I can understand this. I used to do this when I first started using the internet. I’d load up the browser, type ‘rocketmail‘ into webcrawler, and find my mail that way. When I needed to search for something else, I’d close the window down and open it again just so I could get my search engine up again! But that lasted all of 2 days, until I figured out how to use web addresses and I found other search engines that were not my default homepage.
The problem I think we have today that is demonstrated in the Google Insight results is that people are learning ‘routes’ to get what they want out of their computer. “To get to facebook I have to open internet explorer and find it in google” (even this doesn’t work everytime, this post had to insert a message in bold to tell Google visitors that it wasn’t a facebook login page! Funny right now, yes. But what about the potential for phishing?). “To get to my e-mail I need to search for it in Google”. So yes, we have a lot of people on computers nowadays, and they are doing things on them, but are they really computer literate?
Suppose you moved to a big city.

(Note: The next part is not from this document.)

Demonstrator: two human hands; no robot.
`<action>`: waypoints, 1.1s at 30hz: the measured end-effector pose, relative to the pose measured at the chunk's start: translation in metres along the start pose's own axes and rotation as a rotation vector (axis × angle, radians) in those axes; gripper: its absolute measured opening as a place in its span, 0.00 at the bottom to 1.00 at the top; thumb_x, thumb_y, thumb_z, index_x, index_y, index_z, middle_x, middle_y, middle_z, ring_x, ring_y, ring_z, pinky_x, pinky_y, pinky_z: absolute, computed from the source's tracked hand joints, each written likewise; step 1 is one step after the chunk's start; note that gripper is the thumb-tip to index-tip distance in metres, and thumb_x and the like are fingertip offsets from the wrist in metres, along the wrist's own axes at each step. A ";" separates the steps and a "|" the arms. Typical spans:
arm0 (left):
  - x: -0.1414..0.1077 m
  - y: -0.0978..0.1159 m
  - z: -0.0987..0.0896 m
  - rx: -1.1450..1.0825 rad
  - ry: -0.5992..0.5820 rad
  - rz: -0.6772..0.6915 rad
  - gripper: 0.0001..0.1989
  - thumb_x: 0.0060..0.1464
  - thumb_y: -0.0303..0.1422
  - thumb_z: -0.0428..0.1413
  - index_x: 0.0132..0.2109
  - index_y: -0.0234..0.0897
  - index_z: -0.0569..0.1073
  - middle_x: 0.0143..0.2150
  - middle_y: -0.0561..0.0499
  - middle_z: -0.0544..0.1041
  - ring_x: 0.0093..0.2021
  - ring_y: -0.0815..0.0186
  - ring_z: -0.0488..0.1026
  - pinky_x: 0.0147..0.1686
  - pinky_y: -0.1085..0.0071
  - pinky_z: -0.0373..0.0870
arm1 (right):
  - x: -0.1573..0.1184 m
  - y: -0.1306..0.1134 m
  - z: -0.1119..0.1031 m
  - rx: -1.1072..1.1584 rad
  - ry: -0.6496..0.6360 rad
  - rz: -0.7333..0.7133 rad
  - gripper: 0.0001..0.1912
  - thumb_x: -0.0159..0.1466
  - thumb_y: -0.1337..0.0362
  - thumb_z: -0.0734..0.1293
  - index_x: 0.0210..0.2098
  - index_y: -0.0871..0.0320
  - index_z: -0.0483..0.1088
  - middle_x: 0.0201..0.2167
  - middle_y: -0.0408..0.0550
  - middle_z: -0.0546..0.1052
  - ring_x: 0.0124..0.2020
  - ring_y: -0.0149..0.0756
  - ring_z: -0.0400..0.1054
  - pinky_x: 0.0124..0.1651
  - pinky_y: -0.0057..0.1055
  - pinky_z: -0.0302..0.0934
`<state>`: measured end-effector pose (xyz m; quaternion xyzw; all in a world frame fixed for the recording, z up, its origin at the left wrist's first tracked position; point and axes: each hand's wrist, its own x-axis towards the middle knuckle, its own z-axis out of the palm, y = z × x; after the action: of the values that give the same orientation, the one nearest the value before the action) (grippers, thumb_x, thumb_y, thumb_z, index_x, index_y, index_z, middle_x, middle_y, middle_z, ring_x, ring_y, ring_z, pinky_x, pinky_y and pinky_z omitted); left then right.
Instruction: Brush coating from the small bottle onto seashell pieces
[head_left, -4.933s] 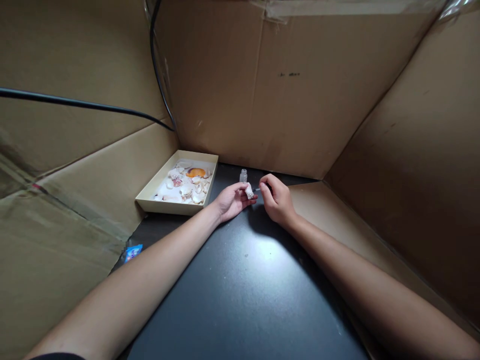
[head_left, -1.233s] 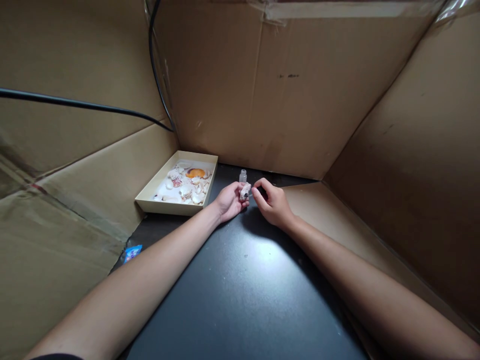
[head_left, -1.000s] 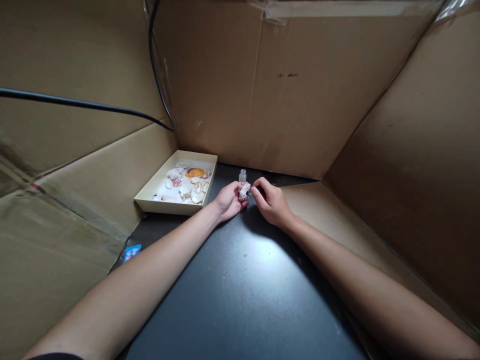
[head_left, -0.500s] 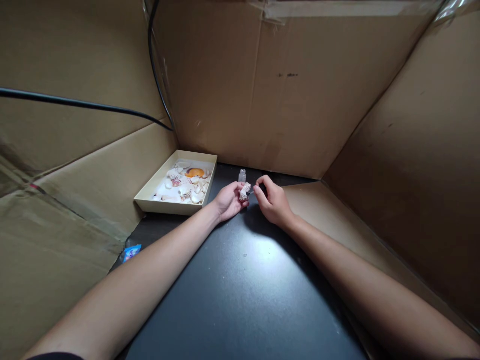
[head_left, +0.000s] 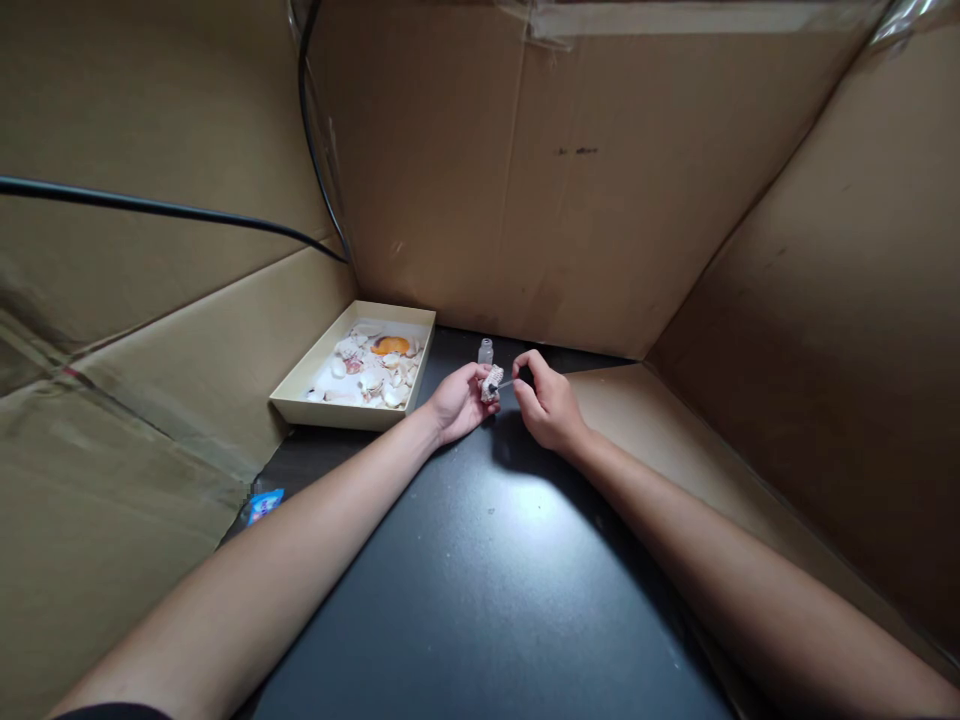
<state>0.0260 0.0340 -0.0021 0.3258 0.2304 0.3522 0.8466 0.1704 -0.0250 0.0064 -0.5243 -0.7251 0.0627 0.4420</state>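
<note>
A rough whitish seashell [head_left: 491, 378] sits in the fingers of my left hand [head_left: 458, 405], which is closed around it near the middle of the table. My right hand [head_left: 548, 402] pinches a thin pale stick [head_left: 507, 384] with a dark tip; too little of it shows to tell its kind. That tip lies against or just in front of the shell's face. Just behind my left fingertips stands a small clear glass bottle [head_left: 485, 352] with no cap on it.
At the left back, a cream tray [head_left: 330, 415] holds several seashells and an orange piece [head_left: 390, 345]. A blue packet [head_left: 264, 505] lies by my left forearm. Cardboard walls [head_left: 480, 200] surround the dark table [head_left: 480, 600], and a black cable [head_left: 172, 207] crosses the left side.
The stick's dark tip has shifted left onto the middle of the shell's visible face, and more of the stick shows. My hands have barely moved.
</note>
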 end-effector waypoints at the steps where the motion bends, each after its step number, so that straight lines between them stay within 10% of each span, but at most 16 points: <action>1: 0.000 0.000 0.000 -0.001 -0.003 -0.002 0.04 0.48 0.24 0.47 0.32 0.34 0.66 0.25 0.53 0.66 0.21 0.71 0.63 0.21 0.75 0.61 | 0.000 0.000 0.000 0.002 0.021 -0.002 0.04 0.61 0.64 0.57 0.36 0.55 0.61 0.24 0.40 0.65 0.24 0.32 0.57 0.32 0.30 0.51; 33: 0.000 -0.001 0.000 -0.014 0.009 0.020 0.05 0.49 0.23 0.49 0.28 0.32 0.68 0.25 0.50 0.69 0.24 0.70 0.66 0.24 0.73 0.65 | -0.002 -0.006 -0.003 0.031 0.018 -0.096 0.02 0.59 0.65 0.58 0.30 0.55 0.61 0.23 0.40 0.66 0.23 0.31 0.57 0.30 0.28 0.52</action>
<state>0.0261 0.0331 -0.0027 0.3204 0.2285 0.3636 0.8443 0.1682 -0.0300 0.0101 -0.4828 -0.7442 0.0479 0.4590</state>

Immediately you figure out how to get to your local cornershop, supermarket and postoffice, how to get to work, and possibly one or two other things like how to get to your local pub. But you don’t stop there, or at least you shouldn’t. Through exploring and visiting new places all the time, you eventually build up a map in your head of your new city, and maps are helpful just to find out where you are and where you’re going.
Computer literacy is like that map. Too many people are just travelling to work (firing up Word) and maybe to their local pub (going to Facebook), but not anywhere else. They’re missing out on all the museums, the parks, the riverside walks, the great concert venues and architectural wonders of their new city, because they never try to go anywhere new. The worse thing is that maybe they’d like to visit these places, but they’re too scared to venture out, in case they get lost.
We need to encourage computer illiterate people to spend more time on their computers, to find out what they can do with their computers, and especially what their computers can do for them. They need to start building a map in their head, to not be scared of installing and using new programs or even learn to use existing programs to their full extent, to play around, to even try their hand at programming, if it can help them create something or save them time.
People are constantly scared of ‘breaking’ their computers through experimentation – I never managed it at the age of 6 and believe me it’s gotten a lot of harder since then. We need to convince them of this.
I know people who work with computers everyday, who do a myriad of things with computers including working on Word and Excel documents, chatting to their friends on Skype, even editing webpages on Dreamweaver, that don’t have that map in their head, and instead only their remembered routes. As someone who knows how much computers can help us speed up everyday mundane tasks, entertain us, and aid in creative processes, this frustrates me greatly.
How do we get computer literacy into the lives of the people around us? It is both a give and take. As computer literates we need to help and explain, and hopefully the people we are helping will listen.
I am always willing to help people who come to me for help with their computer, and as I help I always make sure they understand exactly what their issue is and how I am fixing it, and how they can do it in the future. Helping someone on their computer without an explanation is like meeting someone who has no knowledge of their city, blindfolding them, and taking them to a place they wanted to go to, and taking off the blindfold. You may have taken them there, but what happens if they want to go again?